In these sad and sullen circumstances, it is all too easy to despair; all too easy to fall into the mortal sin of killing the hope in our hearts with the predatory power of pride. Such a descent into the pit of our own anxiety is the final and most important victory of the Evil One and the evil ones who serve him. The abomination of the Obama nation is as nothing compared with the loss of our souls.

 

God is not threatened by Obama, though Obama should feel threatened by God. In similar fashion, we are not threatened by Obama if we have God in our hearts. The world is a vale of tears, a veil of tears, through which we only see the shadow of reality. The fullness of reality is to be found in eternity and in the Presence of God that resides there. Regardless of who wins next week’s election, the world will still be a vale of tears. It will still be filled with miserable sinners, the worst of whom will be running the country. Virtue will be derided, babies will be killed, the family will remain under siege. The culture of death will be as deadly. In the end, however, the culture of death will kill itself. It will abort itself and contracept itself out of existence.
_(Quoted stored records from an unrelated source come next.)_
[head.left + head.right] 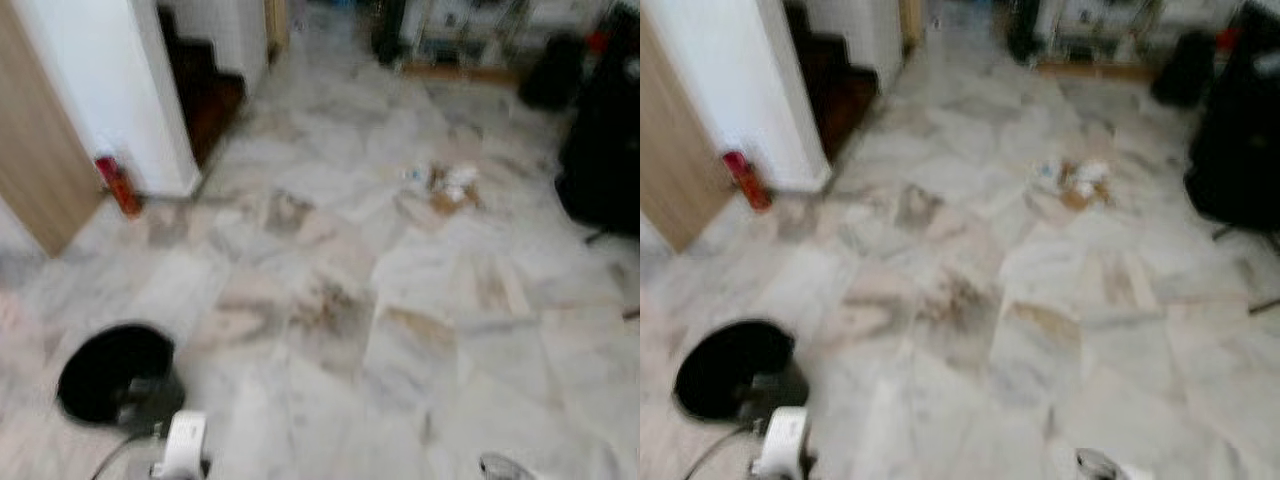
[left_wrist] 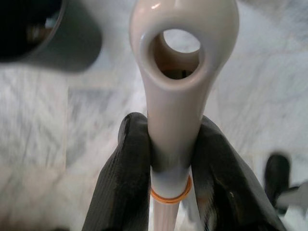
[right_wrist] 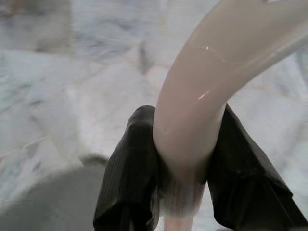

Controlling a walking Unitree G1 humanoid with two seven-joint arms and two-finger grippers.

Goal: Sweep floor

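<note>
Both eye views are blurred. A small pile of white and brown litter lies on the marble floor, well ahead and to the right. My left gripper is shut on a cream handle that has a hole in its rounded end and an orange ring lower down. The top of that handle shows at the bottom left of the left eye view. My right gripper is shut on a curved cream handle held above the floor.
A round black container stands on the floor by my left side. A red extinguisher leans at a white wall corner next to a wooden panel. Dark furniture stands at the right, and shelves line the far side.
</note>
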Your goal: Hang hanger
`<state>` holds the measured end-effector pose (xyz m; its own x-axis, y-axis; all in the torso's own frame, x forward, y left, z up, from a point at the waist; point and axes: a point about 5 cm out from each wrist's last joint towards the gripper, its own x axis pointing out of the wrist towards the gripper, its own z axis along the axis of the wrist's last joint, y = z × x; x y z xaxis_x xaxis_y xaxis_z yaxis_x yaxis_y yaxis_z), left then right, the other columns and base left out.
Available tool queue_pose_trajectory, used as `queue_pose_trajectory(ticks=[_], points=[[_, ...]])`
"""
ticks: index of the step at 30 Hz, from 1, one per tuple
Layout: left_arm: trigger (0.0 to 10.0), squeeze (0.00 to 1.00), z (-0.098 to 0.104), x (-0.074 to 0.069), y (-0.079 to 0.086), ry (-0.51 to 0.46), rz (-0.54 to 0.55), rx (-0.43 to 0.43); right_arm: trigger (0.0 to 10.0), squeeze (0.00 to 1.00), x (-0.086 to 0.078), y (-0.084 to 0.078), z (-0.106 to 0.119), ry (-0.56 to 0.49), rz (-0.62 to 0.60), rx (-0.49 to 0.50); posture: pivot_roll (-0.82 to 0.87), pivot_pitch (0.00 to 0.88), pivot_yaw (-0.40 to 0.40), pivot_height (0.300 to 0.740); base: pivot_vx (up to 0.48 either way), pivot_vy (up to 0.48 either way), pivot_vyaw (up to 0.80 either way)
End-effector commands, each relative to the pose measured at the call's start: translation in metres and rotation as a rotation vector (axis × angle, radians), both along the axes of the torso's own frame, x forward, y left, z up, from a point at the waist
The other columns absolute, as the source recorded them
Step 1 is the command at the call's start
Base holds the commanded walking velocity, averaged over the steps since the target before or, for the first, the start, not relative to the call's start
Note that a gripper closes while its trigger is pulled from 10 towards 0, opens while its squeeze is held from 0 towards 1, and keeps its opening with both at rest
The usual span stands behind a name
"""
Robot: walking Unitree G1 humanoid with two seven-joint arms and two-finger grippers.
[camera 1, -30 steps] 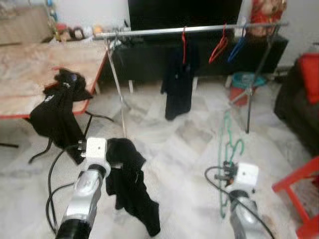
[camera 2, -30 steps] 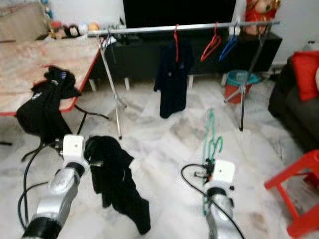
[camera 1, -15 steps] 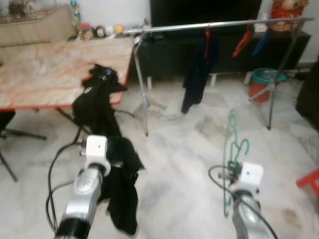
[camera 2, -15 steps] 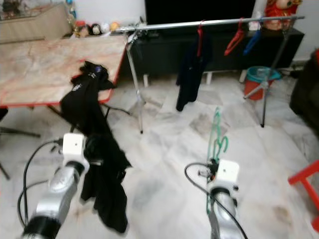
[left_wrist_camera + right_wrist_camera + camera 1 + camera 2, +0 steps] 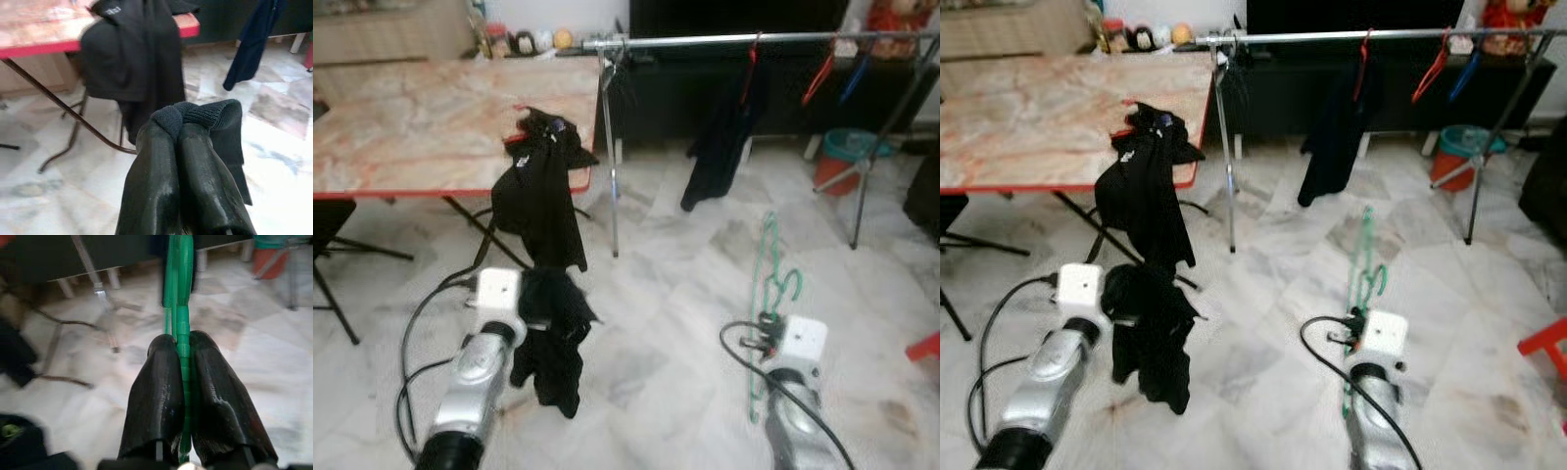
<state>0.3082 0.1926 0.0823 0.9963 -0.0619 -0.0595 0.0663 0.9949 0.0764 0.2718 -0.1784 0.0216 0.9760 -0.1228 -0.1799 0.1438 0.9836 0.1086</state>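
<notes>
Gripping a green hanger [image 5: 178, 293], the right pincer [image 5: 182, 382] is clenching its two black fingers [image 5: 159, 396] on the thin plastic stem, and the hanger's long axis is running straight out from the fingertips, away from the robot and toward the clothes rail [image 5: 754, 39]; in the head views the hanger [image 5: 768, 284] is standing nearly upright above the right wrist, its hooked end curling to the robot's right near the top. The left pincer [image 5: 182, 125] is squeezing shut on a black garment [image 5: 553, 338], with a knitted fold bunched over the fingertips and the rest of the cloth drooping down beside the left arm toward the pale marble floor [image 5: 666, 323]. Ahead and to the left, a marble-topped table [image 5: 401, 127] with a red edge is carrying another black garment [image 5: 543, 191] that is spilling over its near corner; small white lettering is showing on this cloth, but it is too blurred to read. The rail is stretching across the back of the room on slanted metal legs, well apart from the green hanger, and it is bearing a dark garment [image 5: 720, 137] on a red hanger [image 5: 754, 49], then a bare red hanger [image 5: 819, 73] and a blue hanger [image 5: 854, 73] farther to the right. A teal and orange bucket [image 5: 842, 162] is standing on the floor under the rail's right end
</notes>
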Motion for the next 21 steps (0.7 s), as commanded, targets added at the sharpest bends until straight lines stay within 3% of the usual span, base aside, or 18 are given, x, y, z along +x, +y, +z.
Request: queue_pose_trajectory(ticks=[1, 21], points=[[10.0, 0.0, 0.0056, 0.0026, -0.0044, -0.022, -0.011, -0.001, 10.0, 0.0, -0.0018, -0.0063, -0.0016, 0.008, -0.017, -0.007, 0.04, 0.0, 0.051, 0.74, 0.0, 0.281, 0.0], [10.0, 0.0, 0.0065, 0.0024, -0.0044, -0.025, -0.01, -0.001, 10.0, 0.0, -0.0018, -0.006, -0.0031, 0.016, -0.017, -0.011, 0.04, 0.0, 0.049, 0.74, 0.0, 0.288, 0.0]])
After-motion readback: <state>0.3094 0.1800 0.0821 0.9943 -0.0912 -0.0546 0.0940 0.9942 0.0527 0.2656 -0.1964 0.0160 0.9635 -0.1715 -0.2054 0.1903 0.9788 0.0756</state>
The future belongs to those who have children and eternity will be the reward for those who have faith, love – and hope!

 

Returning to the same sonnet by Hopkins which I quoted above, it ends on a note of triumphalist Hope:

 

And for all this, nature is never spent;

There lives the dearest freshness deep down things;

And though the last lights off the black West went

Oh, morning, at the brown brink eastward, springs –

Because the Holy Ghost over the bent 

World broods with warm breast and with ah! bright wings.